Harry sees a lot of Walsh in Ben Barr, Maine's current coach. Barr recruited players who won national titles at Union, Providence and UMass, guys who play gritty hockey and outwork teams full of high NHL draft picks.

That's what Harry, who hasn't missed a Maine game in two years thanks to ESPN+, sees in the current Black Bears.

"I've watched them very closely, and every single one of them gives it their best, and they do it the entire game," he said. "They play two overtimes Thursday against Northeastern, and the next day, to put on that display against UConn. ... I love their work ethic. I always taught that when I coached."
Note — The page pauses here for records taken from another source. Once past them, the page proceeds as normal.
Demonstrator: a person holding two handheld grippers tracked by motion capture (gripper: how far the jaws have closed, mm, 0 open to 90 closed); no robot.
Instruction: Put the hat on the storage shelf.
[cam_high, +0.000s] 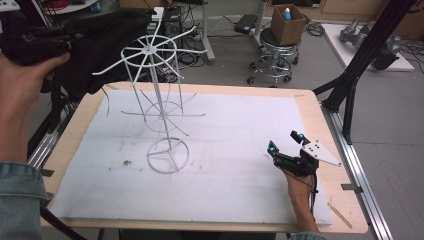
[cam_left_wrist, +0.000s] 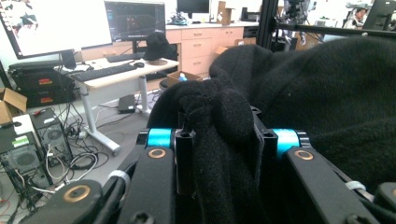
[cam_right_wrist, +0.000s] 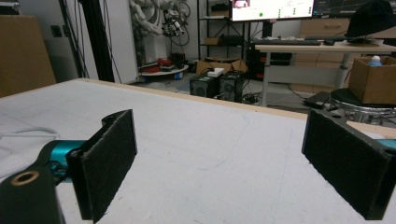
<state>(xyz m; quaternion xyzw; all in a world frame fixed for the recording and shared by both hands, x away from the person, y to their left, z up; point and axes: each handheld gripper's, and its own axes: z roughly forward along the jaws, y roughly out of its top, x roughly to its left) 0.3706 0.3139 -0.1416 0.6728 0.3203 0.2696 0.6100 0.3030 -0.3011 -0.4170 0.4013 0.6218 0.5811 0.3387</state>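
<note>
Left hand-held gripper (cam_left_wrist: 219, 140) pinches black cloth (cam_left_wrist: 299, 93); right hand-held gripper (cam_high: 286, 141) sits wide. Dragging cloth might tip the wire rack (cam_high: 161, 107), centre-left.

A wire rack (cam_high: 161, 107) is standing on the mat (cam_high: 225, 150) covering the table (cam_high: 320, 120) — left of centre. A cloth (cam_high: 100, 45) is hanging behind the table's far left corner, while a stool (cam_high: 277, 55) bearing a box (cam_high: 288, 22) is sitting beyond the far edge — to the right.
</note>
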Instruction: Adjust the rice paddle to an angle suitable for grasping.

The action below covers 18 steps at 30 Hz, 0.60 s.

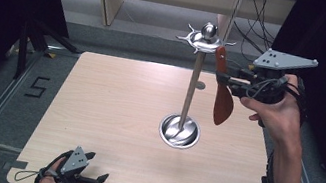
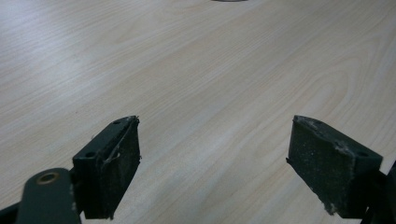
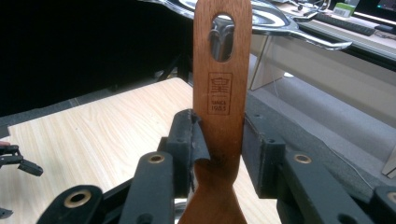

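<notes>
The right tongs (image 1: 232,81) clamp the wooden spatula (image 1: 223,99) with its hole beside a rack (image 1: 193,84) hook, probably for hanging; the left tongs (image 1: 93,179) rest wide at the bench's (image 1: 112,108) seven o'clock.

The left gripper (image 2: 212,163) hangs low over a pale wooden table (image 2: 196,70), its two black jaws rising from the near edge and standing wide apart with bare wood between them. The pads (image 2: 114,172) are scuffed and dusted with pale specks, and the left pad's edge looks frayed. A round brass-coloured rivet (image 2: 48,178) sits in the arm at the near left. At the far edge, a sliver of something grey and metallic (image 2: 229,0) just shows.
</notes>
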Motion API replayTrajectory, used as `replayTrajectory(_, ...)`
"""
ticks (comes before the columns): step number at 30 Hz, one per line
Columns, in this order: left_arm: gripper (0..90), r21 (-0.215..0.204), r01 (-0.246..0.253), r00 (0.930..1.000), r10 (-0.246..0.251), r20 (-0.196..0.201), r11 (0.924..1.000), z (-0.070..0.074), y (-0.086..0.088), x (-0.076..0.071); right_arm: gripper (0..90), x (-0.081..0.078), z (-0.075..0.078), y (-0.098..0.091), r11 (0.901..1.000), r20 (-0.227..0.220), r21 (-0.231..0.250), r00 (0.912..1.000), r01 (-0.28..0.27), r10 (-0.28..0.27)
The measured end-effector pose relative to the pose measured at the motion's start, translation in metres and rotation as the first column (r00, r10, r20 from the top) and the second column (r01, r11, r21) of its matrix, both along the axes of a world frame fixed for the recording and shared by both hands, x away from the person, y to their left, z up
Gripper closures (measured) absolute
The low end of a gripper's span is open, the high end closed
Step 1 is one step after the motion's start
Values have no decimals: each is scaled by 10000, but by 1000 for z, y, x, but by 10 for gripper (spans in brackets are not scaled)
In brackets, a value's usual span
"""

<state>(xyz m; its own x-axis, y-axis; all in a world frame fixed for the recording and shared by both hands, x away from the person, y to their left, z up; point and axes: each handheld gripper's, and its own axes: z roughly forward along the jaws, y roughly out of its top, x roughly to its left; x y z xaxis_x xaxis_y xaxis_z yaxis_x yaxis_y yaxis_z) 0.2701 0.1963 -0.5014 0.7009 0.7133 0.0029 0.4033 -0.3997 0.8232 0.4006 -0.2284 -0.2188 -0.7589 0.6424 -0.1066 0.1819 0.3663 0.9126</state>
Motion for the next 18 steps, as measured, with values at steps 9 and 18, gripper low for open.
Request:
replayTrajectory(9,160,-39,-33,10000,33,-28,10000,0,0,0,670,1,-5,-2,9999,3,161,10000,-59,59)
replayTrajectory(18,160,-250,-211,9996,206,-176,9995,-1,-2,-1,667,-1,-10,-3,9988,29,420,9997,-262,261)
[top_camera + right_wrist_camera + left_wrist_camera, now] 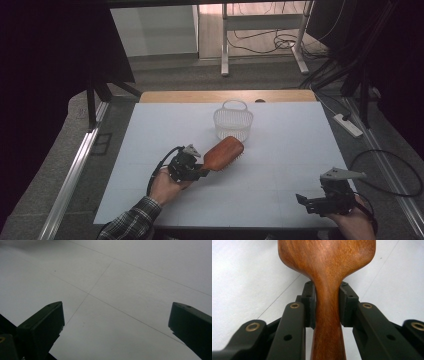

With their shared roots on the New Brunswick coast, Maine captain Lynden Breen is Harry's favorite player. He has cousins who live in Breen's hometown, Grand Bay-Westfield. So it was fitting Breen scored Maine's first goal.

Harry's daughter Suzanne lives in the St. Louis area, the site of the upcoming Frozen Four. If Maine advances out of its regional in Allentown, Pennsylvania (the Black Bears take on Penn State Friday night at 8:30), there's talk in the family of getting him to another Frozen Four.

That would be the perfect cap to this season, following a team that has given Harry so much joy at the exact moment he needed it.

"Hockey has been good to me," he said. "The fans (last Friday) were awesome. We were high-fiving each other. It was like a dream. The game was perfect. The company, my granddaughters, was perfect. The fans were perfect."